Het zijn zware tijden geweest voor deze Franse Canadezen. Bracht Hamadryad ruim vier jaar geleden hun debuut “Conservation Of Mass” uit, nauwelijks waren de lovende recensies verstomd, of zanger Jocelyn Beaulieu gaf er de brui aan. Om het leed nog wat te verzwaren, was het debuut inmiddels uitgegroeid tot een kaskraker in het assortiment van hun platenmaatschappij. Menig andere progband zou door dit soort strubbelingen en hooggestemde verwachtingen als een zeepbel uit elkaar zijn geklapt, zo niet Hamadryad. Met de gedachte dat bassist Jean-François Désilets toch ook een beetje kan zingen, gingen de vier overgebleven leden de studio in en deze nieuwe “Safe In Conformity” is daarvan het resultaat.
De muziek van Hamadryad kenmerkt zich door een agressieve, tegen progmetal aanleunende aanpak, gecombineerd met ingewikkelde songstructuren, afgemaakt met een stevige dosis Genesis. De vier muzikanten zijn zonder uitzondering voortreffelijke muzikanten, die – mocht deze plaat jammerlijk floppen – vast een goed betaalde bijbaan als muziekleraar kunnen krijgen. Met name het zessnarige baswerk van Désilets, lekker prominent in de mix geplaatst, klinkt fabelachtig goed. Ondanks het soms rommelige karakter van de muziek, is de productie helder en transparant, waardoor al het instrumentale krachtpatserij goed te volgen is. Tot zover het goeie nieuws.
Er zijn twee belangrijke redenen waarom “Safe In Conformity” bij lange na niet de verwachting inlost dat het debuut vier jaar geleden wekte. Om te beginnen is daar de stem van Désilets, wiens stem lijkt op die van Kees Bik (ex-Plackband) op een slechte dag. Om het nog grover te stellen: de man mag dan een meester op de basgitaar zijn, zingen kan hij niet. Daar zouden we misschien nog overheen kunnen stappen, maar de nieuwe cd van Hamadryad heeft een nog belangrijker probleem. De plaat heeft nauwelijks memorabele thema’s of uitgewerkte melodieen. Het enige nummer dat een werkelijk sterk refrein kent is de afsluiter Omnipresent Umbra. Probleem van dat nummer is dan weer de lengte, het nummer duurt feitelijk te lang en het genoemde sterke refrein wordt keer op keer herhaald. Ook de melodielijn, en dan met name de daaruit uitgewerkte gitaarsolo van Frail Purpose is mooi.
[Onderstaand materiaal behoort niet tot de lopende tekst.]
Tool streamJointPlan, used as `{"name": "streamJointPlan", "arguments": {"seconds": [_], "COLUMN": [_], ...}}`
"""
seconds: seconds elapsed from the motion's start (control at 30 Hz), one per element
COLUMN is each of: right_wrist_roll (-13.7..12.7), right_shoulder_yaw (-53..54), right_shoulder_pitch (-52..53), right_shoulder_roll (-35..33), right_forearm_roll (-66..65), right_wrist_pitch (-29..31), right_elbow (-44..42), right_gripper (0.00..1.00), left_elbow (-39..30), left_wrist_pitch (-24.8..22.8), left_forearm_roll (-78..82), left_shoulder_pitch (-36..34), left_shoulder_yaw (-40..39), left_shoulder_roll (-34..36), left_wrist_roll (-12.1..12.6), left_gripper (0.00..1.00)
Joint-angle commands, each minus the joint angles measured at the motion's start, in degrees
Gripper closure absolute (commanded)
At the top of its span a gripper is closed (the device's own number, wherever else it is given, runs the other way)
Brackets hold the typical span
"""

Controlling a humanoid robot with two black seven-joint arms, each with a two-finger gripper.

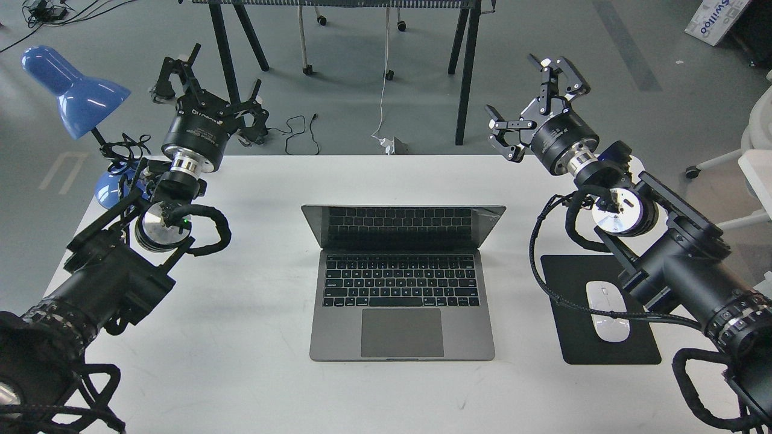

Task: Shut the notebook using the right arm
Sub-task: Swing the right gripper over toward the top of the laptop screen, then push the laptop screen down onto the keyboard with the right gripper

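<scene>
A: Start with the biggest thing. What carries everything?

B: A white table (241,361) fills most of the view. Beyond its far edge is grey floor, with the black legs of another table (464,72) and a white cable (383,78) running down to a small adapter.

A: And the arms?

B: Both are raised over the table's far corners. The left arm (108,277) comes in low on the left, and its left gripper (208,96) is up past the far edge with fingers spread apart, holding nothing. The right arm (681,265) comes in from the right, and its bulk hangs above the mouse pad.

A: The right gripper?

B: The right gripper (537,102) has its fingers splayed wide, with nothing between them. It is up and to the right of the laptop, well apart from it.

A: Where is the notebook?

B: The notebook (401,301) lies at the centre of the table, lid up and leaning back, screen dark, keyboard and trackpad facing the robot. Nothing lies between its lid and the right gripper.

A: Smaller things?

B: A blue desk lamp (75,90) stands at the far left corner, behind the left arm. A black mouse pad (579,349) lies right of the notebook, with a white mouse (608,319) on it, partly under the right arm's cable.
</scene>
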Motion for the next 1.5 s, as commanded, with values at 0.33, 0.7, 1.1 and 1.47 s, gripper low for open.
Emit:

Toch is het moeilijk verdere hoogtepunten aan te wijzen. Het openingsnummer Anatomy Of A Dream doet wellicht bij eerste beluistering aan Genesis denken, nadere bestudering levert eerder invloeden op als Neuschwanstein, Flame Dream en – jawel – Plackband. Toch is dit één van de sterkste nummers van de plaat, alhoewel de zang van Désilets gelijk al tenenkrommend is. Daarna gaat het rap mis. Self Made Men is een te lang nummer dat stoelt op één interessant thema, terwijl de rest van de thema’s er maar een beetje bij lijken te hangen. Zowel de heftige toetsensolo van Francis Doucet als de agressieve gitaarsolo van Denis Jalbert klinken gekunsteld in mijn oren. 24 begint heel aangenaam, en geeft de cd tevens een welkom rustpunt, het nummer zelf snakt naar een sterke melodielijn of refrein.
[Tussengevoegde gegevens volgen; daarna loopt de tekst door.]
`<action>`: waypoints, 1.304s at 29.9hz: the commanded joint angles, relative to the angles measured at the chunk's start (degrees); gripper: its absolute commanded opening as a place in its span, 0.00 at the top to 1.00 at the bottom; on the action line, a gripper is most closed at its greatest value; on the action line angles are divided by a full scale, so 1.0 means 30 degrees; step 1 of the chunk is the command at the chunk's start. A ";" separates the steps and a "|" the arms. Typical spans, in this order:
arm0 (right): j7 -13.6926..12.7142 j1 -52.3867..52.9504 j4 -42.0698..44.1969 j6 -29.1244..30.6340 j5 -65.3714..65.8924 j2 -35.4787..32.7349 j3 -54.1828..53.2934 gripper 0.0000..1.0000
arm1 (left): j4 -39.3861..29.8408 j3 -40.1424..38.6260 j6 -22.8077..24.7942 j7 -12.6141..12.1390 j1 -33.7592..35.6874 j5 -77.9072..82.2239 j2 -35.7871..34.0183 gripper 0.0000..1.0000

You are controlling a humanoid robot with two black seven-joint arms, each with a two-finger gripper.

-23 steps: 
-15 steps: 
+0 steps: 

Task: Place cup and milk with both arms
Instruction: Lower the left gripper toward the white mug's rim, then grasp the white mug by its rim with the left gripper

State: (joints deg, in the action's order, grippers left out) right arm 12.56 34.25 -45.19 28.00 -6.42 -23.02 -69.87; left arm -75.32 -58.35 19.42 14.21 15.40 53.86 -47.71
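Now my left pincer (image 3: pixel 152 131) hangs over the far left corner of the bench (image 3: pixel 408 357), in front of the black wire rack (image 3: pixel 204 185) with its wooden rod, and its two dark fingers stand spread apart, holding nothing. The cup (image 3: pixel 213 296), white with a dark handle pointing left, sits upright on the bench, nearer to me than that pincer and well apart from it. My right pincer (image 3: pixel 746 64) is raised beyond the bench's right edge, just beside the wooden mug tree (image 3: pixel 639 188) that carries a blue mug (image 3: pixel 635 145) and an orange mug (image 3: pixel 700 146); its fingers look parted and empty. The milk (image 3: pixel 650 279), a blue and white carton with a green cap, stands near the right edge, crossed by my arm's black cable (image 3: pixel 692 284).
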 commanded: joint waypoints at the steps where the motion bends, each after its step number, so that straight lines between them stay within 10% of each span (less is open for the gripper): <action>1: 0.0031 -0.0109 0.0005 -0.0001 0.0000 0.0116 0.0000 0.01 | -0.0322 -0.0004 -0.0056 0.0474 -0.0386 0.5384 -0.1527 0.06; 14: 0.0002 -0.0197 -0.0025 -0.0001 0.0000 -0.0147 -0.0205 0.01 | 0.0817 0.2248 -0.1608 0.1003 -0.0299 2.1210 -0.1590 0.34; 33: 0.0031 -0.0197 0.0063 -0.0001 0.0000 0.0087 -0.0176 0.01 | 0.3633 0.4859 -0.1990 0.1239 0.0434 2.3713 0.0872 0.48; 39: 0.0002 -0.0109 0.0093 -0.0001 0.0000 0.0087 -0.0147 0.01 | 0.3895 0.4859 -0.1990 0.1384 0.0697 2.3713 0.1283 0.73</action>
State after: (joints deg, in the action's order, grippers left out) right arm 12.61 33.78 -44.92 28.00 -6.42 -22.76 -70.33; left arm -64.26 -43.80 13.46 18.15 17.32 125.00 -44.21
Naarmate de cd naar het einde komt, wordt de muziek steeds steviger. Dat is op zich zeker niet erg, ware het dat Désilets hoge zangpartijen voor zijn rekening probeert te nemen. Met name in het schreeuwerige en drukke Polaroid Vendetta rekt hij zijn stembanden zo enorm uit, dat het resultaat haast onbeluisterbaar wordt. Zoals bij de hele plaat komt bij mij het akelige vermoeden te boven dat een live-optreden van Hamadryad door deze nieuwe zanger welhaast een verschrikking moet zijn.
Ik zou willen wat positiever te kunnen zijn over Hamadryad, maar het geboden songmateriaal is te zwak om de plaat boven de middelmaat uit te tillen, en zoals gezegd zorgt de zang er zelfs voor dat “Safe In Conformity” daar zelfs ver beneden valt. Jammer, want er had zeker meer uit gehaald kunnen worden, gezien de kwaliteit van de muzikanten. Misschien dat een nieuwe zanger en een goeie producer in de toekomst uitkomst kunnen bieden.